Surely, there's nothing that makes me, or you, or anyone else angry about music made for children. Anger is such a strong emotion and children's music is nice and smiley and colourful, right? First up, for me, the best children's culture depicts anger (and other emotions) and allows children to recognise it, and deal with it. Think of Animal from The Muppets, Maurice Sendak's Where the Wild Things Are, the characters of Pixar's Inside Out, Angry Birds, or the perils of UniKitty not acknowledging anger in The Lego Movie. 

 

 

Anger seems like a normal/natural/healthy thing to feel and express. Some adults may not feel comfortable expressing their own anger in front of their children. Like UniKitty, they prefer to 'push it down', perhaps fearing that the emotion renders them childish.

 

Adults write the music that children listen to. So how does children's music deal with it? Well, Elmo copes by 'belly breathing', GrowingSound have found a way to 'let the steam free', Howard Wiggle Bottom raps about the need to listen to your tummy, whilst JellyJamm say just avoid it. 

 

Bernard Cribbins must have been very angry to bury that bloke in the bowler hat in his hole in the ground.

 

But are there any children's records that make you angry? Any songs for kids that make your blood boil? Any tunes that tickle your temper trigger? I'd love to know.

 

I know that children can often derive pleasure from music that drives adults up the wall, but the biggest lighter of my ire fire is when commercial intentions come way before any fun, artistic, aesthetic, distraction-inducing, and educational (in its broadest sense) content.

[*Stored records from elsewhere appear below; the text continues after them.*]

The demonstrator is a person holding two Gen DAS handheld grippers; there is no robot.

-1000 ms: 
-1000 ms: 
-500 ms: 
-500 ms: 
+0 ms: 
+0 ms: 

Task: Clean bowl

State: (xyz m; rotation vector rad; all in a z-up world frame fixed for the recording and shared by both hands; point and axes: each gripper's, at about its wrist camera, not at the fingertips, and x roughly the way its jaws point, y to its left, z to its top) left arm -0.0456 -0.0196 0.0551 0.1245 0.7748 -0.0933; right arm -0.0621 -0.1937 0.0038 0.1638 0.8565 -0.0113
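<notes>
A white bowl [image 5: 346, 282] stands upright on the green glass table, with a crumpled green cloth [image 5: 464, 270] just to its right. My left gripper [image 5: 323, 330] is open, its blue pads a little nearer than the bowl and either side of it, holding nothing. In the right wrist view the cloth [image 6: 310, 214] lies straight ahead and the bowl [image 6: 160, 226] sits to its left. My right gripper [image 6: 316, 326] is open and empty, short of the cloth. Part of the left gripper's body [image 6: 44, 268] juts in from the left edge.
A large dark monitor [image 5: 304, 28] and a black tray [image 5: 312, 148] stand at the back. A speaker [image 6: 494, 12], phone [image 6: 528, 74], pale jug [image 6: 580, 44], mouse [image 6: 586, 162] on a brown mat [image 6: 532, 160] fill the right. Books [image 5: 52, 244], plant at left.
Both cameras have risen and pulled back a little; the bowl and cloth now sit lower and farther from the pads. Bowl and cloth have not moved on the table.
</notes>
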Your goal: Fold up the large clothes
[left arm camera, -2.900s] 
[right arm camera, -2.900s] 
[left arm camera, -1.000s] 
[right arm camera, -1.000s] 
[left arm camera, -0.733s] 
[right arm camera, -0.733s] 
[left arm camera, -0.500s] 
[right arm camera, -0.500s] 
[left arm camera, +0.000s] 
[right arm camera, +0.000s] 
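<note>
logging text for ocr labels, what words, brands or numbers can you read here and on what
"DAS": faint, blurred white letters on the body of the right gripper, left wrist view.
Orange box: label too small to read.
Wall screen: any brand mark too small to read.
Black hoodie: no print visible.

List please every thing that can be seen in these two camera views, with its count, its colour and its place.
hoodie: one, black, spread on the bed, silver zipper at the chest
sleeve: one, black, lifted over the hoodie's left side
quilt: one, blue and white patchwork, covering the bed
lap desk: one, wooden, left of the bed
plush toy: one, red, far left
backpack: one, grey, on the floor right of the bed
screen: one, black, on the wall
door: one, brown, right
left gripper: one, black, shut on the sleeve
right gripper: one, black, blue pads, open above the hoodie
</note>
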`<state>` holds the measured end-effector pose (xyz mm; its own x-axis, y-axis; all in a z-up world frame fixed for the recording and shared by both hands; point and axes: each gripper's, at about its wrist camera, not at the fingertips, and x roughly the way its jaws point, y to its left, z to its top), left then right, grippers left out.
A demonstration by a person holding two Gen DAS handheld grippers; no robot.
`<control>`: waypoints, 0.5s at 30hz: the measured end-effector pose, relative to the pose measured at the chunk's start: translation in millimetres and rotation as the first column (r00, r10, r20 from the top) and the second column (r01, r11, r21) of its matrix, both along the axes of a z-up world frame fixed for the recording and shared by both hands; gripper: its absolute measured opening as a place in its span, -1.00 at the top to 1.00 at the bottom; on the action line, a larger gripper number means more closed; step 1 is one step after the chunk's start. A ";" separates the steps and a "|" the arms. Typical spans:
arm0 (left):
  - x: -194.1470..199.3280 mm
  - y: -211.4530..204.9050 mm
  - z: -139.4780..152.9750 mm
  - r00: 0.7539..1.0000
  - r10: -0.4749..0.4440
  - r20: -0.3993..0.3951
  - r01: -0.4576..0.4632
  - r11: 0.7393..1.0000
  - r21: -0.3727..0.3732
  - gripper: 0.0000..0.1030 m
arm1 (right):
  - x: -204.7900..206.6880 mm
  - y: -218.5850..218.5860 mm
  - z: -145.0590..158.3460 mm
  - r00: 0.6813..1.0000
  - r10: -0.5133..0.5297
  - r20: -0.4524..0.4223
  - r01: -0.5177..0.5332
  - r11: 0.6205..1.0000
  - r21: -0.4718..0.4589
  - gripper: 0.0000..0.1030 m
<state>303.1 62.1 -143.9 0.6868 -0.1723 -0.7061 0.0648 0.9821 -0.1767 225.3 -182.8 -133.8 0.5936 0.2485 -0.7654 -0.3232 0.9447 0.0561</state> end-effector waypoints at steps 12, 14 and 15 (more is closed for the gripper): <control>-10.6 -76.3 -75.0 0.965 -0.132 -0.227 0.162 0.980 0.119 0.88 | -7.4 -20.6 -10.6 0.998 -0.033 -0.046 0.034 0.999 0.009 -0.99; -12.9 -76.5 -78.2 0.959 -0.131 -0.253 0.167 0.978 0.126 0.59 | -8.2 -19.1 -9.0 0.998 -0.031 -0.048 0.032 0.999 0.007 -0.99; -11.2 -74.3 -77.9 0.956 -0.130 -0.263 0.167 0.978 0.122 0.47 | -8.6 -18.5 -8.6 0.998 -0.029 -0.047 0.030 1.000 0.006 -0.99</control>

There are huge corporations and franchises that play on the best intentions of parents' and carers' natural instincts to educate, inform, entertain and distract their children.

 

One last example of my personal record rage is where the intentions of the producers seem to be the polar opposite of the actual product. I'm thinking of the many ranges of CDs in which punk, metal and rock tunes have been arranged as lullabies. The creators claim that the tunes will send kids to sleep and foster a new generation of punks, metalheads, and rockers. 

 

On reflection, it's not anger I feel, it's sadness, so I did the healthy thing and wrote a children's song about it.